SMB copied files not showing in files.log


So I am using the SMB plugin for Bro by loading in local.bro but it seems to be very inconsistent.

Often times when I am copying files between two windows machines over the domain there is no corresponding file in the files.log.

The smb_files.log itself seems to filled up with a lot of .ini files as well and they all seem to have the “SMB::FILE_OPEN” action even when I haven’t opened any of them.

I thought I would use files showing source as SMB in files.log to differentiate when files are actually copied over the network but often times Bro does not detect the same.

Is there any particular way I need to share the files in windows to get the copied files to show up consistently in bro?


Vikram Basu

SMB is a complicated protocol. Windows systems will frequently call open on remote files but not actually transfer any of the bytes of the file. I think there may be several scenarios where they do that and I may not understand them all completely yet unfortunately.

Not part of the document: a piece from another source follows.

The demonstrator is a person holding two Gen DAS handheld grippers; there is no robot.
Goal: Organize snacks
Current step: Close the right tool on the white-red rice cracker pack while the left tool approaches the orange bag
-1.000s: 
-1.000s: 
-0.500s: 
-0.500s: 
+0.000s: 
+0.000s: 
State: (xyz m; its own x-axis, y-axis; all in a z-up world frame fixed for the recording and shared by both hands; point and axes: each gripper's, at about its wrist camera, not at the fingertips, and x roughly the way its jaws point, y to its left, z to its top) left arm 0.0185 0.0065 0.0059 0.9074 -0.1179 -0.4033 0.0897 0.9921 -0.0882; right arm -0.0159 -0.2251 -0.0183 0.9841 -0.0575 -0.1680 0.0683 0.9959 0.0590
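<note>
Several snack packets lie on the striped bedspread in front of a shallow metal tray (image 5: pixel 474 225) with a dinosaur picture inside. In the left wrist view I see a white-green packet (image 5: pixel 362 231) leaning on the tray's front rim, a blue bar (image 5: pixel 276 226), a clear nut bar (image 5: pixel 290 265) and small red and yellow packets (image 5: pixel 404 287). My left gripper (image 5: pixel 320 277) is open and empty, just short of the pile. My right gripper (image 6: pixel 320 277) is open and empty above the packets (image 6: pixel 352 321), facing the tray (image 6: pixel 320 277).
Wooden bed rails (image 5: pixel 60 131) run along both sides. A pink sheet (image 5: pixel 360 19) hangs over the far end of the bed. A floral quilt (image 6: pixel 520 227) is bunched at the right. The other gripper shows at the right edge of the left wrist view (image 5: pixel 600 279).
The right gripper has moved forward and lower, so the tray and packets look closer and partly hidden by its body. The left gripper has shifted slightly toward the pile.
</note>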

Generally if some bytes of a file are transferred over SMB, that file will show up in files.log since files.log is meant to represent the actual transfer of files. The confusion arising from the smb_cmds.log file (where you saw the SMB::FILE_OPEN command) is one of the many reasons that that log is disabled by default too.

Are you experiencing a case where you know that a file was actually transferred over SMB but you didn’t see a corresponding entry in files.log? If that’s true, then I would really appreciate a pcap of the problem! I would really like to know about any cases where that isn’t working correctly.


Hi all, I and my colleagues have identified a scenario where one or more files are read without any real intention from the client (user or process). We have found that the presence of an Antivirus (AV) product (in our case: Sophos Endpoint Security and Control) have a considerable influence on SMB traffic and Bro log entries. The AV implies that all the files present in the selected remote directory are partially read and this leads to spurious entries in Bro SMB log files.



If a portion of a file is actually transferred then you should definitely expect to see the file represented in smb_files.log and files.log.